Giter Club home page Giter Club logo

ecr-cve-monitor's Introduction

ecr-cve-monitor

This project is a working Proof-of-Concept of using the coreos/Clair project to scan all images pushed to an AWS ECR registry, and to automatically rescan them if Clair detects a new CVE that affects a known image.

See ecr-cve-monitor.md for more details on the purpose and architecture of the project.

Installation

Make sure you have terraform 0.11.13 or greater in the 0.11.x release series available.

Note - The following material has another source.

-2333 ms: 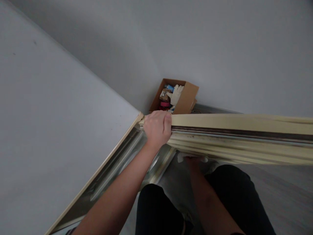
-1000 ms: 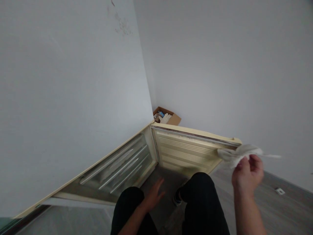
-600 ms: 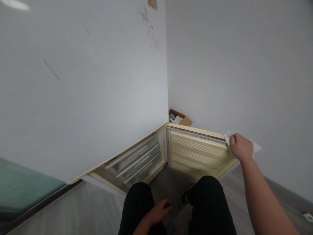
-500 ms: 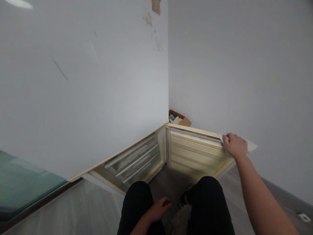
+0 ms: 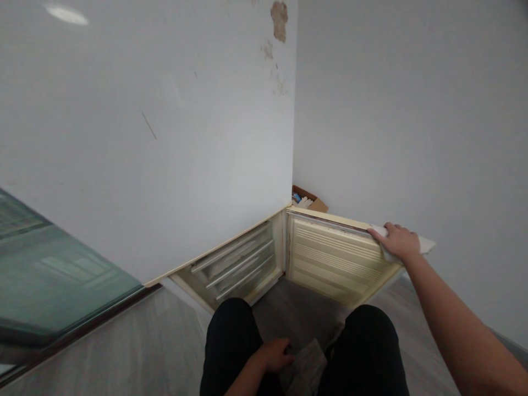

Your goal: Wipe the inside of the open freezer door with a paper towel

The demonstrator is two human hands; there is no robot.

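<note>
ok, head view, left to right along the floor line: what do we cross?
Glass panel → open compartment with clear drawers → cardboard box → cream ribbed door → right hand on a white cloth.

The person is wearing plain black trousers (image 5: 231, 352), showing over both legs at the bottom centre of the frame. Both forearms are showing bare, with no sleeves, and the left hand (image 5: 275, 355) and right hand (image 5: 396, 241) are wearing no gloves.
</note>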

Create a terraform.tfvars file and define the following values:

environment="environment name, like cicd or dev"
costcenter="costcenter identifier"
poc="point of contact email"
service="ecr-cve-monitor"

ecs_ami_id="latest ECS cluster AMI id for your deployment region"
key_name="ssh key for ec2 instances"
instance_type="instance type for the ecs cluster, I use m5.xlarge for the default installation settings for memory and cpu usage"

number_of_clair_instances=1
number_of_scanners=1
number_of_ecs_instances=2

prefix="a prefix to use for all resources created"

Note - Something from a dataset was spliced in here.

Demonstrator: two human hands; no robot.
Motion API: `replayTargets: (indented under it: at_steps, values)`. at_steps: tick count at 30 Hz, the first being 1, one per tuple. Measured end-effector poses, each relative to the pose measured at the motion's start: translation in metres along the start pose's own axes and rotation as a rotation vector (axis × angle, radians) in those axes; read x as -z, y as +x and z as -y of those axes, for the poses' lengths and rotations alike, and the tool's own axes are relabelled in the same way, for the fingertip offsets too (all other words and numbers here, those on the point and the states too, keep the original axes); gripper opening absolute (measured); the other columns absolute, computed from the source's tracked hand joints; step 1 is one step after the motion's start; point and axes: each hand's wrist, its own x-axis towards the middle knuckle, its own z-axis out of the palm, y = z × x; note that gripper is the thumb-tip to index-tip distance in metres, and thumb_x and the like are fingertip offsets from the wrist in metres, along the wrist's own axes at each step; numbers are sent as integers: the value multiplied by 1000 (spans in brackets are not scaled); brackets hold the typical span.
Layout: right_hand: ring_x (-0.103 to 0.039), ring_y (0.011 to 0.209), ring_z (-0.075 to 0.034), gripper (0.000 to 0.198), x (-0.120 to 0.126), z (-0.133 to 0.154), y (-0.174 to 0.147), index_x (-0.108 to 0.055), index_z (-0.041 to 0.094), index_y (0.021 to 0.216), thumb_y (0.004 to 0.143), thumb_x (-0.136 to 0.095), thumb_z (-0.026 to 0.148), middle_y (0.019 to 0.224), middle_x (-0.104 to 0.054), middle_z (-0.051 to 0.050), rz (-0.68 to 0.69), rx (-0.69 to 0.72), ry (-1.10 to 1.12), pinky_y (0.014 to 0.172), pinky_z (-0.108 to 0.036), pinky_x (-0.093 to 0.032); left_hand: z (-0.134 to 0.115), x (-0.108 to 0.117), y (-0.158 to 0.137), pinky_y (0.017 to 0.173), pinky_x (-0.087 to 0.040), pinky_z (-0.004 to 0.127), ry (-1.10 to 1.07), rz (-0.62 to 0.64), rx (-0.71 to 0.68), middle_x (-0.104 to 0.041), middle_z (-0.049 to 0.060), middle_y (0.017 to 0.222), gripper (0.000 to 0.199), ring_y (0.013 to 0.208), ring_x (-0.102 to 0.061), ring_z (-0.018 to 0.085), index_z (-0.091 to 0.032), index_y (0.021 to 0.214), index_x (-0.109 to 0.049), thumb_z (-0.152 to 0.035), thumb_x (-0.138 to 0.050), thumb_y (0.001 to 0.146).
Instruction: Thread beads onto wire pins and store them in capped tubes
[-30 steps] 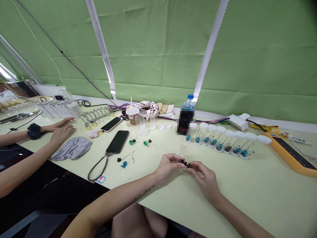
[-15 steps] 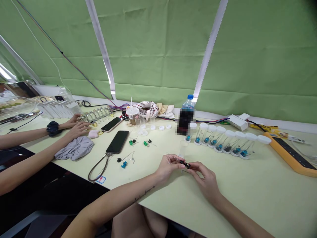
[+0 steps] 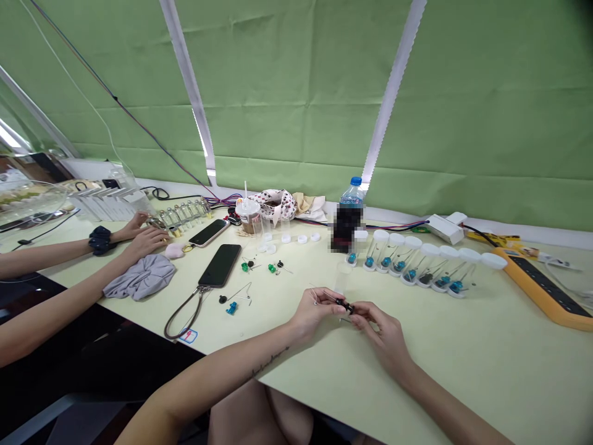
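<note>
while pinching sm. blk piece [image 3: 344, 305] btwn narrow-set fingertips of l. hand [image 3: 319, 310] & r. hand [image 3: 382, 330], hold it over tabletop [image 3: 491, 358], in from front edge. can see clear tube [image 3: 342, 279] just beyond, capped tubes [image 3: 419, 262] twd back edge at r., blue pc [image 3: 231, 308] twd l.

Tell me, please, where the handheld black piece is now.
In the head view, the black piece is right of centre, held between the left hand and right hand, below the clear tube.
</note>
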Motion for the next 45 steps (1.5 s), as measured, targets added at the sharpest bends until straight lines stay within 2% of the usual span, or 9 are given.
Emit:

Run terraform init, then terraform plan to look at the plan that will be generated, then apply the changes. A new VPC with an ECS cluster running the ecr-cve-monitor software, along with the message queue, dead-letter queue, dynamodb tables, and a CloudWatch event to trigger a lambda to queue up an image scan anytime a new image is pushed to the ecr registry in this account will be created.

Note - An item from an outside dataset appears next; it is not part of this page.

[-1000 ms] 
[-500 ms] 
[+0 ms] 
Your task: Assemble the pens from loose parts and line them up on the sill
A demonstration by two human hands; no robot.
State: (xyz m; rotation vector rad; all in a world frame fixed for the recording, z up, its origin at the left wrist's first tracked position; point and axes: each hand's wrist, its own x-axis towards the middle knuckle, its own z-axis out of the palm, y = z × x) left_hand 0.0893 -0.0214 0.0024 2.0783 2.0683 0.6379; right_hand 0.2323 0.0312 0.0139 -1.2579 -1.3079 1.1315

Note that if you want to install to an existing VPC and/or an existing ECS cluster, you can modify the main.tf file to do so.

Also, while the underlying image layer tracking is capable of supporting multiple registries (in different regions/accounts), it has not yet been tested, and you would need to modify the terraform to allow CloudWatch events from the other registry to be pushed onto the ecr-cve-monitor input queue.

Bootstrapping

Note that you should let the clair service deployed by terraform run for at least 60 minutes so that it can do the initial CVE database load. While Clair is loading the initial CVEs, it will generate empty reports, but disables generating notifications for CVEs as they come in - so basically, if you bootstrap too soon, you will have to repeat it to get accurate first-time reports.

Run the bootstrap-create-messages.py and bootstrap-load-message.py (comments in the files contain instructions on how to run them.) Basically, these scan a registry for all existing images, and queue a scan request for each image so that they become known to and monitored by clair, and generate an initial report to s3.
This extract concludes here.